• _WORK TO COMPLETE_
Among the entries below, extract exactly the lines that run from the one with "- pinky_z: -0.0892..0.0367" through the one with "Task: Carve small", both ends included.

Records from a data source
- - - - -

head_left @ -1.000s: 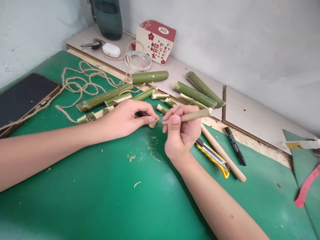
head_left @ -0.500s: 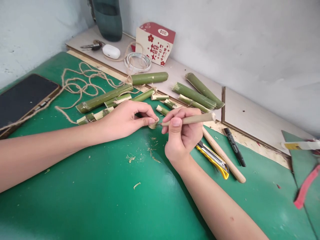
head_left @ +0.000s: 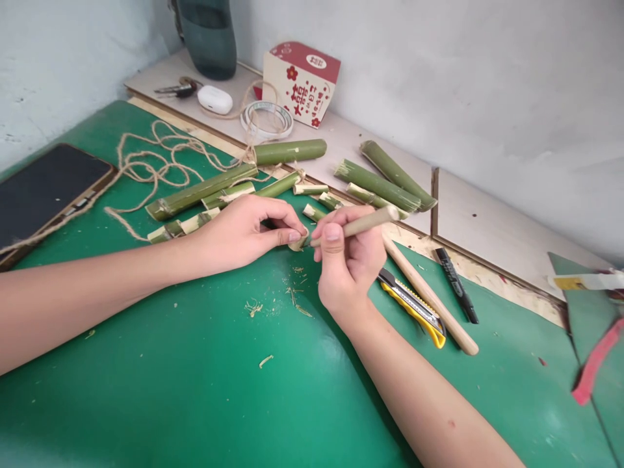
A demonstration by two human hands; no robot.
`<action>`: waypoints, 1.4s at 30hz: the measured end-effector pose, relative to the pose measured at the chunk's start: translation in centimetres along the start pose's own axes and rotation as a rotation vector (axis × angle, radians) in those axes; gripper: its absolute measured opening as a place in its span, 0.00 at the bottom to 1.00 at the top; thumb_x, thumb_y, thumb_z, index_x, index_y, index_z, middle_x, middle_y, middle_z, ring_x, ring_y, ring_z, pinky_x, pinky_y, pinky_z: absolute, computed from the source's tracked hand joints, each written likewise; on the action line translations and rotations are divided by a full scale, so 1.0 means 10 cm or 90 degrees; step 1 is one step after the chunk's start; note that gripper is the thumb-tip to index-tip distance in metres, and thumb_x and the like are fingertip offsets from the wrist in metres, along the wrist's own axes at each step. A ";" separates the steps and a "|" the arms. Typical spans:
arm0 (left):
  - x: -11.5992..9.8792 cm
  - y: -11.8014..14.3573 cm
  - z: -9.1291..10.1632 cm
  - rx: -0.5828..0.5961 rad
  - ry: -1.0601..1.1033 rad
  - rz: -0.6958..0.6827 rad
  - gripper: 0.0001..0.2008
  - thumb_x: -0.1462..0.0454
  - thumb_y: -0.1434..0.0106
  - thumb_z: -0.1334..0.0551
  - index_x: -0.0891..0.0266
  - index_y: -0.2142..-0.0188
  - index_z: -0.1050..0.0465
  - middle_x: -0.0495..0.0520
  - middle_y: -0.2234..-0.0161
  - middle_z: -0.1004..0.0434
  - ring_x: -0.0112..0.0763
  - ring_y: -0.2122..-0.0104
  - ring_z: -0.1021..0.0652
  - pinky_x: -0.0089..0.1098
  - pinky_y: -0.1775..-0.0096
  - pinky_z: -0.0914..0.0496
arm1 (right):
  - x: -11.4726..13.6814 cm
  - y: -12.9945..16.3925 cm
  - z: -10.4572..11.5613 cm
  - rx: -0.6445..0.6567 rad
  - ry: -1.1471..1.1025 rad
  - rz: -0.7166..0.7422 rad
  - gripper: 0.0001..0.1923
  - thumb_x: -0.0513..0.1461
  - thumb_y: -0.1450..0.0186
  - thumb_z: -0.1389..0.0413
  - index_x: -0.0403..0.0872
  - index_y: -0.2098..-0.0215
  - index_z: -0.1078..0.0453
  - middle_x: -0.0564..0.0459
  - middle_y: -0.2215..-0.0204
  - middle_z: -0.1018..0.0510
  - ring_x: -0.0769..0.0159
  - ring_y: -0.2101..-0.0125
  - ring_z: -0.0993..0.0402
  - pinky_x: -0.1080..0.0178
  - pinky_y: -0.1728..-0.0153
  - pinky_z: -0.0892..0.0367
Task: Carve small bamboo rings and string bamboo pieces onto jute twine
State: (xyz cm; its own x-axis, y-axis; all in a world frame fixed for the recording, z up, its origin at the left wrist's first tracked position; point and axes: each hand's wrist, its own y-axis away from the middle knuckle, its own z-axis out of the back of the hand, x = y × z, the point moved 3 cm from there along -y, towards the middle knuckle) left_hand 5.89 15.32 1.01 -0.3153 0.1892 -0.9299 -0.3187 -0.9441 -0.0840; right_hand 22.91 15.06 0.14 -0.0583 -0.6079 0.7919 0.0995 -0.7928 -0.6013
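The left hand [head_left: 244,231] pins a small pale ring of cut bamboo [head_left: 298,243] to the green cutting mat [head_left: 195,390], thumb and forefinger pinched on it. The right hand [head_left: 348,263] grips a slim wooden-handled carving tool [head_left: 363,223] like a pen, its tip touching the ring. To my eye, short shallow strokes pushed away from the holding thumb would serve best (that thumb sits just beside the point). Split green bamboo lengths [head_left: 205,188] and loose jute twine [head_left: 156,169] crowd the far side; a yellow utility knife [head_left: 414,309] and round wooden dowel [head_left: 429,299] lie close by the right wrist. The near mat gives elbow room
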 end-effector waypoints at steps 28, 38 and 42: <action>-0.02 0.01 0.00 0.005 -0.032 -0.007 0.10 0.56 0.32 0.33 0.58 0.64 0.17 0.52 0.63 0.15 0.36 0.62 0.17 0.32 0.62 0.25 | 0.01 0.01 -0.02 0.066 0.029 -0.003 0.07 0.43 0.24 0.46 0.51 0.60 0.35 0.59 0.73 0.32 0.73 0.78 0.37 0.65 0.76 0.39; 0.00 0.00 0.01 -0.002 -0.040 -0.003 0.09 0.57 0.32 0.34 0.58 0.62 0.16 0.51 0.63 0.15 0.35 0.63 0.18 0.31 0.63 0.26 | 0.01 0.00 0.01 0.007 0.027 0.014 0.07 0.43 0.24 0.46 0.50 0.61 0.35 0.59 0.71 0.30 0.74 0.78 0.37 0.64 0.76 0.39; 0.00 0.00 0.02 -0.002 -0.031 0.001 0.08 0.58 0.33 0.33 0.58 0.63 0.16 0.51 0.64 0.15 0.34 0.63 0.18 0.30 0.63 0.26 | 0.00 0.01 -0.01 0.029 0.033 0.012 0.08 0.44 0.24 0.46 0.51 0.60 0.35 0.59 0.71 0.30 0.74 0.78 0.37 0.65 0.77 0.39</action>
State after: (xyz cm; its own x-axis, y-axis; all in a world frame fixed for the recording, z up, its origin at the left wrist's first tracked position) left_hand 5.75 15.38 1.05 -0.3589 0.2007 -0.9115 -0.3156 -0.9452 -0.0839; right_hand 22.82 14.95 0.07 -0.1072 -0.6251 0.7731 0.1459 -0.7791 -0.6097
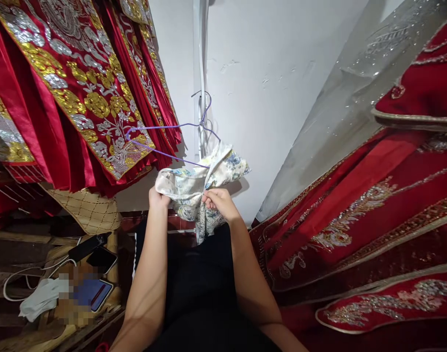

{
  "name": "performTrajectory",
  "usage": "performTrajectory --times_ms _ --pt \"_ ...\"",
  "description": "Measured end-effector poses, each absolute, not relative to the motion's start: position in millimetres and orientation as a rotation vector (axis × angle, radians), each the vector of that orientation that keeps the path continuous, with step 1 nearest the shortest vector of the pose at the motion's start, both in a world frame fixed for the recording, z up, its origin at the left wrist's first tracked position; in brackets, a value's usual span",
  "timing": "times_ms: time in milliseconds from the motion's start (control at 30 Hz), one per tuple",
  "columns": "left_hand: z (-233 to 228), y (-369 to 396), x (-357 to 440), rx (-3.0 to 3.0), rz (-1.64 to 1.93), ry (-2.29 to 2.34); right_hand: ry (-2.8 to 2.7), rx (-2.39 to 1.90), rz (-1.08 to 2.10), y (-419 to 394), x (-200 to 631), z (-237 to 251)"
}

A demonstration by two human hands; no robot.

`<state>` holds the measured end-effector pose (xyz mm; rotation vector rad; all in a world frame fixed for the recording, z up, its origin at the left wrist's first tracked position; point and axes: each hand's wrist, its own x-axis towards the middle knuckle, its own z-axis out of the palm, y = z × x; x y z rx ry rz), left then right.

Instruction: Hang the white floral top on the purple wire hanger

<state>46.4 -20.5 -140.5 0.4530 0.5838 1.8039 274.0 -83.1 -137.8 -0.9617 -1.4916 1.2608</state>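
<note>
- The left hand (pixel 158 198) is closed around the left edge of a pale floral garment (pixel 203 186), the cloth bunched up inside its fist.
- The right hand (pixel 218 203) pinches the same garment near its middle, thumb and fingers shut on a fold of the fabric.
- The floral garment (white with blue and yellowish print) sits between the two hands, in front of a white wall (pixel 267 78); its upper part reaches up to a purple wire hanger (pixel 172 142), and a strip of it droops below the right hand.
- The hanger's hook is caught on a vertical white strip (pixel 200 58) that runs down the wall; whether the garment is properly on the hanger's bar, I cannot tell.
- Red robes with gold and silver embroidery (pixel 73 93) hang at the left, just beside the hanger's far end.
- More red embroidered cloth (pixel 355 225) fills the right side, with a grey sheer cover (pixel 341 107) above it.
- Lower left, a wooden surface (pixel 21 254) bears two dark phones (pixel 95 252), a white cable (pixel 14 283), a crumpled white cloth (pixel 40 298) and a blue-screened device (pixel 97 293); no container shows there.
</note>
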Motion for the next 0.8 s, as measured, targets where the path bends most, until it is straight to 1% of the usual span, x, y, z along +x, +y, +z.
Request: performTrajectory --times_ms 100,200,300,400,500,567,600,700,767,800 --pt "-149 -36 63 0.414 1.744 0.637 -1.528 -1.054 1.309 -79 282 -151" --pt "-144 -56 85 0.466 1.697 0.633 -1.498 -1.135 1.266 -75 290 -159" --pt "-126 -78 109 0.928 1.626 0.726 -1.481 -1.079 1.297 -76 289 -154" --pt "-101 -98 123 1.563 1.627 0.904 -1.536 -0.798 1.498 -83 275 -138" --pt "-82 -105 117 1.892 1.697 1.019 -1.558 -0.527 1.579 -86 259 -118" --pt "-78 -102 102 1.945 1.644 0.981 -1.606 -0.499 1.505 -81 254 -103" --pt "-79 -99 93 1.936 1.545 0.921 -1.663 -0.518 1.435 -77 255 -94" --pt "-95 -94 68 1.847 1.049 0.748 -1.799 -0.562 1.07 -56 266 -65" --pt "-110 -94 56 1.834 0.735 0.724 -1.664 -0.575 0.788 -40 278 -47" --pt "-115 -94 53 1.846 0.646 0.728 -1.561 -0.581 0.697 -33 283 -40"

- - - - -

• _RESULT OF THE TASK_
  - pinky_z: -0.0892..0.0367
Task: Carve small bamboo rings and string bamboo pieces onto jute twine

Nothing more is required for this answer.